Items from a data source
%%
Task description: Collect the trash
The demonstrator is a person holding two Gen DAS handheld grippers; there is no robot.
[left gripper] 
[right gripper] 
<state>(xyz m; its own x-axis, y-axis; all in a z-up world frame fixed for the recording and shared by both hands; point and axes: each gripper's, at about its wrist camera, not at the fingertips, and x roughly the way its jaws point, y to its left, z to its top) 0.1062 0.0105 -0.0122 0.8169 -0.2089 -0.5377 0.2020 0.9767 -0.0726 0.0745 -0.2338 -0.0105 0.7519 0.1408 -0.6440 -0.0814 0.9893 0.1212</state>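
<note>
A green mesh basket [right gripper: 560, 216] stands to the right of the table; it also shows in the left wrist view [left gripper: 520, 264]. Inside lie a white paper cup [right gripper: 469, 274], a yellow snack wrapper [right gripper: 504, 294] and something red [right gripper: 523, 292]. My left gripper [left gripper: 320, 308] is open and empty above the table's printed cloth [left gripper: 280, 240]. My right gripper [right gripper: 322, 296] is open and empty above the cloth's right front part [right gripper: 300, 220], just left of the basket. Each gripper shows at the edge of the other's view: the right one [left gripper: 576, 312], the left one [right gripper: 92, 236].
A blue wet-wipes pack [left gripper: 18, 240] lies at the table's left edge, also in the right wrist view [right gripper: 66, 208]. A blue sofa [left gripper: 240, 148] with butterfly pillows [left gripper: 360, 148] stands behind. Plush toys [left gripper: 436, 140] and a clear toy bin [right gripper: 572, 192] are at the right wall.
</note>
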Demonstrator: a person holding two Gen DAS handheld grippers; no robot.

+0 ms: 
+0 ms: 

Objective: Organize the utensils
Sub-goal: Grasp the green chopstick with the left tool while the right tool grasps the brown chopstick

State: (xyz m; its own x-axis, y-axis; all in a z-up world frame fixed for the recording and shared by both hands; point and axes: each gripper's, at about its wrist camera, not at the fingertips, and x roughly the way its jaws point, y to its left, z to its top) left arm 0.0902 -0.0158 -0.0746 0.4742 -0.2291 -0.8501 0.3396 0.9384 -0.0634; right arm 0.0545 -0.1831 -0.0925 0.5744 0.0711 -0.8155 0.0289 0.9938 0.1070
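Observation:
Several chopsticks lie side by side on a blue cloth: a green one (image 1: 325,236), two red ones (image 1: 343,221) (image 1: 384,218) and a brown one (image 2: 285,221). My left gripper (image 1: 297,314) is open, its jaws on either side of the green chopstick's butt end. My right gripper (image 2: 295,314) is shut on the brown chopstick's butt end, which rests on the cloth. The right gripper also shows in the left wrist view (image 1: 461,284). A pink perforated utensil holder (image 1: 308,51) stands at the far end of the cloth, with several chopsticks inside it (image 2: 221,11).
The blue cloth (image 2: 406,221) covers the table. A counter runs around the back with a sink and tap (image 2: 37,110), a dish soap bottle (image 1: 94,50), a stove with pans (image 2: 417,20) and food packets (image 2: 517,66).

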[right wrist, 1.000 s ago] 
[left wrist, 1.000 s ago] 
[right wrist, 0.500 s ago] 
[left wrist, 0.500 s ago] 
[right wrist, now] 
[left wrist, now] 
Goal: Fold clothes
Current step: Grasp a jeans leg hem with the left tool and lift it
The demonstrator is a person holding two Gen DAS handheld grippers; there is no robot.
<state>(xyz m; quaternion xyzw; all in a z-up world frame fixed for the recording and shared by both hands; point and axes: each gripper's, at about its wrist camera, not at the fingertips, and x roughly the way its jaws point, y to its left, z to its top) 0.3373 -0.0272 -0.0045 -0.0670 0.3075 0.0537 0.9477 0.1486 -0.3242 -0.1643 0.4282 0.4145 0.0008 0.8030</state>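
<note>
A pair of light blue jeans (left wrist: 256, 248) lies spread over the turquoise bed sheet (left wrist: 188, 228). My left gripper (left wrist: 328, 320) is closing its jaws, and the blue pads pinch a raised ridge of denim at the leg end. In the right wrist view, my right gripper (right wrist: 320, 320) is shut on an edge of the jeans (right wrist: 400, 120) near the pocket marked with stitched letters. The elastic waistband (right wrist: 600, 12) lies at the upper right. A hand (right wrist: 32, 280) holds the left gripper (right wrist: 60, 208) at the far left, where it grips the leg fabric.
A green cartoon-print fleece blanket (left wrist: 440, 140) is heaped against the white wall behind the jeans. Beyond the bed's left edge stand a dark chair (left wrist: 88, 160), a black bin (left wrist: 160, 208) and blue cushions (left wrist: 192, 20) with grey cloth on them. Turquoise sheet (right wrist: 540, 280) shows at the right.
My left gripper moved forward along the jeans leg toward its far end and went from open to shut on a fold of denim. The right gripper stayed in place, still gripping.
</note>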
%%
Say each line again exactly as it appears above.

RESPONSE TO THIS TASK:
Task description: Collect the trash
The demonstrator is a person holding two Gen DAS handheld grippers; there is no robot.
[left gripper] 
[right gripper] 
<state>(xyz m; its own x-axis, y-axis; all in a z-up world frame fixed for the recording and shared by both hands; point and axes: each gripper's, at about its wrist camera, not at the fingertips, and x roughly the way its jaws point, y to its left, z to its top) 0.1062 0.0105 -0.0122 0.8169 -0.2089 -0.5377 0.2020 0.9767 -0.0726 0.0745 -0.2338 -0.0105 0.7519 0.1408 -0.6440 -0.0814 0.9893 0.1212</state>
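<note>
A green mesh basket [right gripper: 560, 216] stands to the right of the table; it also shows in the left wrist view [left gripper: 520, 264]. Inside lie a white paper cup [right gripper: 469, 274], a yellow snack wrapper [right gripper: 504, 294] and something red [right gripper: 523, 292]. My left gripper [left gripper: 320, 308] is open and empty above the table's printed cloth [left gripper: 280, 240]. My right gripper [right gripper: 322, 296] is open and empty above the cloth's right front part [right gripper: 300, 220], just left of the basket. Each gripper shows at the edge of the other's view: the right one [left gripper: 576, 312], the left one [right gripper: 92, 236].
A blue wet-wipes pack [left gripper: 18, 240] lies at the table's left edge, also in the right wrist view [right gripper: 66, 208]. A blue sofa [left gripper: 240, 148] with butterfly pillows [left gripper: 360, 148] stands behind. Plush toys [left gripper: 436, 140] and a clear toy bin [right gripper: 572, 192] are at the right wall.
</note>
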Demonstrator: a person holding two Gen DAS handheld grippers; no robot.

+0 ms: 
+0 ms: 

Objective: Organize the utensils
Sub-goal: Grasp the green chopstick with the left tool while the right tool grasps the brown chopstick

State: (xyz m; its own x-axis, y-axis; all in a z-up world frame fixed for the recording and shared by both hands; point and axes: each gripper's, at about its wrist camera, not at the fingertips, and x roughly the way its jaws point, y to its left, z to its top) left arm 0.0902 -0.0158 -0.0746 0.4742 -0.2291 -0.8501 0.3396 0.9384 -0.0634; right arm 0.0545 -0.1831 -0.0925 0.5744 0.0711 -0.8155 0.0289 0.9938 0.1070
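Observation:
Several chopsticks lie side by side on a blue cloth: a green one (image 1: 325,236), two red ones (image 1: 343,221) (image 1: 384,218) and a brown one (image 2: 285,221). My left gripper (image 1: 297,314) is open, its jaws on either side of the green chopstick's butt end. My right gripper (image 2: 295,314) is shut on the brown chopstick's butt end, which rests on the cloth. The right gripper also shows in the left wrist view (image 1: 461,284). A pink perforated utensil holder (image 1: 308,51) stands at the far end of the cloth, with several chopsticks inside it (image 2: 221,11).
The blue cloth (image 2: 406,221) covers the table. A counter runs around the back with a sink and tap (image 2: 37,110), a dish soap bottle (image 1: 94,50), a stove with pans (image 2: 417,20) and food packets (image 2: 517,66).
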
[right wrist, 1.000 s ago] 
[left wrist, 1.000 s ago] 
[right wrist, 0.500 s ago] 
[left wrist, 0.500 s ago] 
[right wrist, now] 
[left wrist, now] 
Goal: Fold clothes
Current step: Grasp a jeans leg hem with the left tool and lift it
The demonstrator is a person holding two Gen DAS handheld grippers; there is no robot.
<state>(xyz m; quaternion xyzw; all in a z-up world frame fixed for the recording and shared by both hands; point and axes: each gripper's, at about its wrist camera, not at the fingertips, and x roughly the way its jaws point, y to its left, z to its top) 0.3373 -0.0272 -0.0045 -0.0670 0.3075 0.0537 0.9477 0.1486 -0.3242 -0.1643 0.4282 0.4145 0.0008 0.8030</state>
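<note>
A pair of light blue jeans (left wrist: 256, 248) lies spread over the turquoise bed sheet (left wrist: 188, 228). My left gripper (left wrist: 328, 320) is closing its jaws, and the blue pads pinch a raised ridge of denim at the leg end. In the right wrist view, my right gripper (right wrist: 320, 320) is shut on an edge of the jeans (right wrist: 400, 120) near the pocket marked with stitched letters. The elastic waistband (right wrist: 600, 12) lies at the upper right. A hand (right wrist: 32, 280) holds the left gripper (right wrist: 60, 208) at the far left, where it grips the leg fabric.
A green cartoon-print fleece blanket (left wrist: 440, 140) is heaped against the white wall behind the jeans. Beyond the bed's left edge stand a dark chair (left wrist: 88, 160), a black bin (left wrist: 160, 208) and blue cushions (left wrist: 192, 20) with grey cloth on them. Turquoise sheet (right wrist: 540, 280) shows at the right.
My left gripper moved forward along the jeans leg toward its far end and went from open to shut on a fold of denim. The right gripper stayed in place, still gripping.
</note>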

No further output is required.